Reducing the risk of data theft

Any organisation that uses computers bears the risk of remote data theft - rather than try to maintain the security of the entire company to the level of the most secure project, a more manageable and practical approach is to create a segregated development and test environment specifically for the build - security on this subnet can be considerably higher than that of the normal day to day staff's network.

Constructing a dedicated network of development, QA, staging and live servers would have been prohibitively expensive, but modern virtualisation techniques makes this now a practical and cost-effective reality.

Here, virtual machines can exist in entirely separate networks within one dedicated machine, completely oblivious and invisible to any other machines on that or any other machine.

Network Architecture for Secure Development

We suggest the following elements and workflow be used to securely develop a website.

External Physical Machines

Laptops, Desktops and Servers used by the organisation to carry out its day to day business, all adhering to the general company security policy. In this particular workflow, the graphical designers would be using external machines.

Hardware Firewalling

A dedicated piece of hardware that is able to protect unused ports on the development environment, and allow secure access to used ones.

Transfer Server

This sits behind the hardware firewall and maintains the VPN connections. Internal and external users connect to this machine to upload data and download the finished product securely, but they are unable to connect from it into the development environment.

Development Host

The physical server that hosts the development Virtual Machines (VMs).

Development Server[s]

The Development VMs are able to access the Transfer Server to read and write data, but are unable to access the outside world. Developers are able to access the development VMs only if they are physically connected to the same network (i.e. they have to be in the building, and have the right IP address).

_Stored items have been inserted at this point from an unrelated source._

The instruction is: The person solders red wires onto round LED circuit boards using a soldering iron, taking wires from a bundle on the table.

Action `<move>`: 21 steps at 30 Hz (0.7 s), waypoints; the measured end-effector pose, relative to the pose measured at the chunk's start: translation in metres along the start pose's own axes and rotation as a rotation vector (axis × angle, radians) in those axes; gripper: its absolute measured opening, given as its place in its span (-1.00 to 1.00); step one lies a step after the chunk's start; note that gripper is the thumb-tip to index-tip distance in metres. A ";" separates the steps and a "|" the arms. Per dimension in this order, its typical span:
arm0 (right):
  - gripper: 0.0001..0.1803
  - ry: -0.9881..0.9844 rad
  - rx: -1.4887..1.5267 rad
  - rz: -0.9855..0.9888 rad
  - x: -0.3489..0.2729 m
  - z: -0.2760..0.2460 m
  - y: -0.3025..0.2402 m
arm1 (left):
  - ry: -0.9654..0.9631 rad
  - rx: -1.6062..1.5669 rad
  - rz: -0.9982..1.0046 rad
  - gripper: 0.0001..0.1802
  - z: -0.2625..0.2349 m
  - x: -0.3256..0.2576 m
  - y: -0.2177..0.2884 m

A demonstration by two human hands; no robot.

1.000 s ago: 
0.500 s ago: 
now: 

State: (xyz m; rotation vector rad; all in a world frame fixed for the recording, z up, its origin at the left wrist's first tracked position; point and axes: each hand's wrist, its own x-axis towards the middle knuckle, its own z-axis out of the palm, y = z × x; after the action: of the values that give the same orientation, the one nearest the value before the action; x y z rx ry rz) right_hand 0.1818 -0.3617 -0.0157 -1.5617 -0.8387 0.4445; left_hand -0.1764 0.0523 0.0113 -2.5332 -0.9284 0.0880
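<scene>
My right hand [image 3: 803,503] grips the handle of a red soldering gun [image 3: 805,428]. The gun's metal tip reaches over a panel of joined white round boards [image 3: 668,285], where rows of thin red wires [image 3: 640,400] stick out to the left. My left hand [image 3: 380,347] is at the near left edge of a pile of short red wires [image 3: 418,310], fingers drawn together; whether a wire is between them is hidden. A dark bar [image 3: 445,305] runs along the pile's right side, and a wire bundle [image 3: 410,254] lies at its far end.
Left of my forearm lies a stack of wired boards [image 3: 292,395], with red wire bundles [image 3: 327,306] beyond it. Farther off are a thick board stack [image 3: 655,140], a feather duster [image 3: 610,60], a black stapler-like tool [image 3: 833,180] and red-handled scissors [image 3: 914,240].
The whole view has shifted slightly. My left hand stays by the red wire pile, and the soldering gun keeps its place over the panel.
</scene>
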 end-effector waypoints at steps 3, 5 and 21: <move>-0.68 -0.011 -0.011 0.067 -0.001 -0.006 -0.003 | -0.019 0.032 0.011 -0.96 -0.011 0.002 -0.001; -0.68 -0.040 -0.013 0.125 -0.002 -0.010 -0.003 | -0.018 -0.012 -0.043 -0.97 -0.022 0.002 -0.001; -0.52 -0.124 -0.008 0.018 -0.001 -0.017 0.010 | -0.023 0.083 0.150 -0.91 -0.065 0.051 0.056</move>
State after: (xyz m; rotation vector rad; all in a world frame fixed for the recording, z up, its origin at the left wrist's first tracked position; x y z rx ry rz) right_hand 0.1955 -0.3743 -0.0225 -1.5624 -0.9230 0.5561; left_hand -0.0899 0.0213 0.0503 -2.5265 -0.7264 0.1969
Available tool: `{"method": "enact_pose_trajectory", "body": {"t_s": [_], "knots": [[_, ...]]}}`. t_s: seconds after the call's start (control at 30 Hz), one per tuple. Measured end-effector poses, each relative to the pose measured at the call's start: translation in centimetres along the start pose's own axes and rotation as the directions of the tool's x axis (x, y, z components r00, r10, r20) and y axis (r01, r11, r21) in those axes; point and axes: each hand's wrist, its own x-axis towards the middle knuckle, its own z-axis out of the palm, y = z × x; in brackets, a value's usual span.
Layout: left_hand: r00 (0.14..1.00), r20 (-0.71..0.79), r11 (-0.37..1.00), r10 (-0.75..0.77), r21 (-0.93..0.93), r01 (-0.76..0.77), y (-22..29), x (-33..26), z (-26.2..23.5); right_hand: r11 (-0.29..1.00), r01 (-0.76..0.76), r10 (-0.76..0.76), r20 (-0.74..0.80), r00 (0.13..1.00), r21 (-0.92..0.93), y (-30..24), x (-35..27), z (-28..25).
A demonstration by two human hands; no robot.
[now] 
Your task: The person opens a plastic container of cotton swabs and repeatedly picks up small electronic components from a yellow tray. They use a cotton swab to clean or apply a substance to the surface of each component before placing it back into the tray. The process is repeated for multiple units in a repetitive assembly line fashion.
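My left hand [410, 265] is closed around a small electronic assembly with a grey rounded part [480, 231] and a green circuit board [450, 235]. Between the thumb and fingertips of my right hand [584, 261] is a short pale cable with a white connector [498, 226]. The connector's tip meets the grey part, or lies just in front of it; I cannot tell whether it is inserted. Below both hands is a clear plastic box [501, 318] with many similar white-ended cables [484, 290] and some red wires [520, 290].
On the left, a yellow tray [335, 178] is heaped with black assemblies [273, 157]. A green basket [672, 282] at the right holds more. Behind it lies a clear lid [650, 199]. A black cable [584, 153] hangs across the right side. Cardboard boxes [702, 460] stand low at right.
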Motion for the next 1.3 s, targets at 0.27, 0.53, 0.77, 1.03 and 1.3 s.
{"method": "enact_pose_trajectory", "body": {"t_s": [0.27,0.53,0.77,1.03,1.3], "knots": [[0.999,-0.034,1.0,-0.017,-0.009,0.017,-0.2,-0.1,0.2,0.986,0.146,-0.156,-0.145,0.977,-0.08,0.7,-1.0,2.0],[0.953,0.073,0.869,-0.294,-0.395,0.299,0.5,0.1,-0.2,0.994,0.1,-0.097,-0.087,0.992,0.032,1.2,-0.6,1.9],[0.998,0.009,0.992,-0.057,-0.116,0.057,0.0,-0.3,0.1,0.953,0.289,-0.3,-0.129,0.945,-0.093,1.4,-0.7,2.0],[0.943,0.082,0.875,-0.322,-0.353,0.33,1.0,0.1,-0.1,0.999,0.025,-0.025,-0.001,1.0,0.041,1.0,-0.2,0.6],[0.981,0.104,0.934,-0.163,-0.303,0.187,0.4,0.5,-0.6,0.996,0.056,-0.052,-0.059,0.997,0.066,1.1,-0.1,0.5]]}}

Typically, the website generation system that creates the finished site will be run on this sever.

Typical users are Front-End Developers (HTML/CSS/JavaScript/JQuery etc) and Build Managers.

QA Host

The physical server that hosts the QA Virtual Machines (VMs).

QA Server[s]

These servers have no ability to connect to the Development Servers, only to the Transfer Server. When the completed website it is ready to be tested, it is zipped and copied back to the Transfer Server whereupon the QA Server[s] can collect it and unzip it ready for testing.

This complete dislocation of the Development and QA servers ensure that the completed website being tested is not in any way reliant upon resources that remain in the Development Server's environment - i.e. that the deployment was successful.

Typically, the QA Server will closely resemble the target operating system (for example Windows 2008 running IIS) plus it will provide the following testing facilities:

• Cross-browser testing (IE, Firefox, Chrome, Safaris etc)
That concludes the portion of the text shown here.